» **Task directions**
The line containing "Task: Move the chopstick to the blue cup" marks the end; copy exactly all lines from the start of the material up to and including it.

» **Available records**
▼

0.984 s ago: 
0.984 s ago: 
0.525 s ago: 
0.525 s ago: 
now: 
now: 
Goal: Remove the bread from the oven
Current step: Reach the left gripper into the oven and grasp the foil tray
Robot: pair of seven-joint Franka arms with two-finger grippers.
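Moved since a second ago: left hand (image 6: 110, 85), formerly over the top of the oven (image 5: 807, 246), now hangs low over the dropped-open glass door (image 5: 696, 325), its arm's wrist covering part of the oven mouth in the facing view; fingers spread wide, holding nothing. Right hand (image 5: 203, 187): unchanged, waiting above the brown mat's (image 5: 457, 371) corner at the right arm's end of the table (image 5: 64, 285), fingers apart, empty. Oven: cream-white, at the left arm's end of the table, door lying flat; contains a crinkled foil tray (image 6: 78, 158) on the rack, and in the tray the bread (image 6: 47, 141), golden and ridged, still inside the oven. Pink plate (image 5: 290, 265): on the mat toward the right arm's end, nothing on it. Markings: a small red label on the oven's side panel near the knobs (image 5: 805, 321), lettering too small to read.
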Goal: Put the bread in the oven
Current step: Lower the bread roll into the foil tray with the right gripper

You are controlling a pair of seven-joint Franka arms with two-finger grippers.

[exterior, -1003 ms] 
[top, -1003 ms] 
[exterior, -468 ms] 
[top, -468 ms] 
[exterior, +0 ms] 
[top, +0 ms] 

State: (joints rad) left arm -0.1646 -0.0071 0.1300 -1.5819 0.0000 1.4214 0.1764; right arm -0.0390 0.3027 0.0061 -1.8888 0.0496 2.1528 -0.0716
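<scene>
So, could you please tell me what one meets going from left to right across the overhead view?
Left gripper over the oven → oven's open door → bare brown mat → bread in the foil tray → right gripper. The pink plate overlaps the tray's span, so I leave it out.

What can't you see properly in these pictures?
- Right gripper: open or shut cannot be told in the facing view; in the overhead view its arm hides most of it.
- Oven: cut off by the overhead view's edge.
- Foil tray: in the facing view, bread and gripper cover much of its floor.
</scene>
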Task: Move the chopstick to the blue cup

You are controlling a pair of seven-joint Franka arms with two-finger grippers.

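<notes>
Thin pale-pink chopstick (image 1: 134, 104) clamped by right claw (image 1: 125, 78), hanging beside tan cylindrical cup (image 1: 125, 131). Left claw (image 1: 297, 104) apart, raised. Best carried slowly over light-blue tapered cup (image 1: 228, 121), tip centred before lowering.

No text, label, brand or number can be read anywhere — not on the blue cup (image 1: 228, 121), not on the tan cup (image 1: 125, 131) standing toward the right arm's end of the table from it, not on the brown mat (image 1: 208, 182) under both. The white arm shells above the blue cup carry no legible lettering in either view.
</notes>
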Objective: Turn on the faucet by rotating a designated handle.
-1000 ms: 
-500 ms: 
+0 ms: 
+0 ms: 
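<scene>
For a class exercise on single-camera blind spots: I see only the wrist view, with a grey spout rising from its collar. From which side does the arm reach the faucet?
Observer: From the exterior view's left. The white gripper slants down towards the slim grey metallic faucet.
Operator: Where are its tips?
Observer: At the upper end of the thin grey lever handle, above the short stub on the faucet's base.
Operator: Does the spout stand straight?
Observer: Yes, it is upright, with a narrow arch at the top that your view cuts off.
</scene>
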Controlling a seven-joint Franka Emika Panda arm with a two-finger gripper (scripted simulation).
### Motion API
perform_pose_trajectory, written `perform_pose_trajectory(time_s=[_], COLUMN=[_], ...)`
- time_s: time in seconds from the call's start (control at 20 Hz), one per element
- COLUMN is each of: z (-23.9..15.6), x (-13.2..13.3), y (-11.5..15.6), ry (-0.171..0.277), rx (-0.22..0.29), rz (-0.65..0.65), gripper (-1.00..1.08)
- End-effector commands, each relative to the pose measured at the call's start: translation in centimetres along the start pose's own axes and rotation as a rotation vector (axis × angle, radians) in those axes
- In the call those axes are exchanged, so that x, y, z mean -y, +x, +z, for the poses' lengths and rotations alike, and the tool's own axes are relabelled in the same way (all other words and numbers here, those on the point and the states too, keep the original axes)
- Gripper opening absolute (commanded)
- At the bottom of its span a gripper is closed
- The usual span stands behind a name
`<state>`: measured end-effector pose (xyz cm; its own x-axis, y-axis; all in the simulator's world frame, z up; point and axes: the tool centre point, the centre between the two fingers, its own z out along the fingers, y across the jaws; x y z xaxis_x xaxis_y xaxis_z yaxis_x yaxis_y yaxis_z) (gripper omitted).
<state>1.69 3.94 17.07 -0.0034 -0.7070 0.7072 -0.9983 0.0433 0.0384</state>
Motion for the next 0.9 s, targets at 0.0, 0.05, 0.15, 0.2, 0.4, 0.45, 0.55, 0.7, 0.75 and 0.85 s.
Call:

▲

» **Response area**
0.984 s ago: 
0.984 s ago: 
0.525 s ago: 
0.525 s ago: 
now: 
now: 
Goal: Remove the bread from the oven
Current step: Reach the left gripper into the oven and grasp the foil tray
Robot: pair of seven-joint Franka arms with two-finger grippers.
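Moved since a second ago: left hand (image 6: 110, 85), formerly over the top of the oven (image 5: 807, 246), now hangs low over the dropped-open glass door (image 5: 696, 325), its arm's wrist covering part of the oven mouth in the facing view; fingers spread wide, holding nothing. Right hand (image 5: 203, 187): unchanged, waiting above the brown mat's (image 5: 457, 371) corner at the right arm's end of the table (image 5: 64, 285), fingers apart, empty. Oven: cream-white, at the left arm's end of the table, door lying flat; contains a crinkled foil tray (image 6: 78, 158) on the rack, and in the tray the bread (image 6: 47, 141), golden and ridged, still inside the oven. Pink plate (image 5: 290, 265): on the mat toward the right arm's end, nothing on it. Markings: a small red label on the oven's side panel near the knobs (image 5: 805, 321), lettering too small to read.
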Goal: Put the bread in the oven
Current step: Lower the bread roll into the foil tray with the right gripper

You are controlling a pair of seven-joint Franka arms with two-finger grippers.

[exterior, -1003 ms] 
[top, -1003 ms] 
[exterior, -468 ms] 
[top, -468 ms] 
[exterior, +0 ms] 
[top, +0 ms] 

State: (joints rad) left arm -0.1646 -0.0071 0.1300 -1.5819 0.0000 1.4214 0.1764; right arm -0.0390 0.3027 0.0061 -1.8888 0.0496 2.1528 -0.0716
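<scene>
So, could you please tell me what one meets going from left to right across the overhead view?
Left gripper over the oven → oven's open door → bare brown mat → bread in the foil tray → right gripper. The pink plate overlaps the tray's span, so I leave it out.

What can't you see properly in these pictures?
- Right gripper: open or shut cannot be told in the facing view; in the overhead view its arm hides most of it.
- Oven: cut off by the overhead view's edge.
- Foil tray: in the facing view, bread and gripper cover much of its floor.
</scene>
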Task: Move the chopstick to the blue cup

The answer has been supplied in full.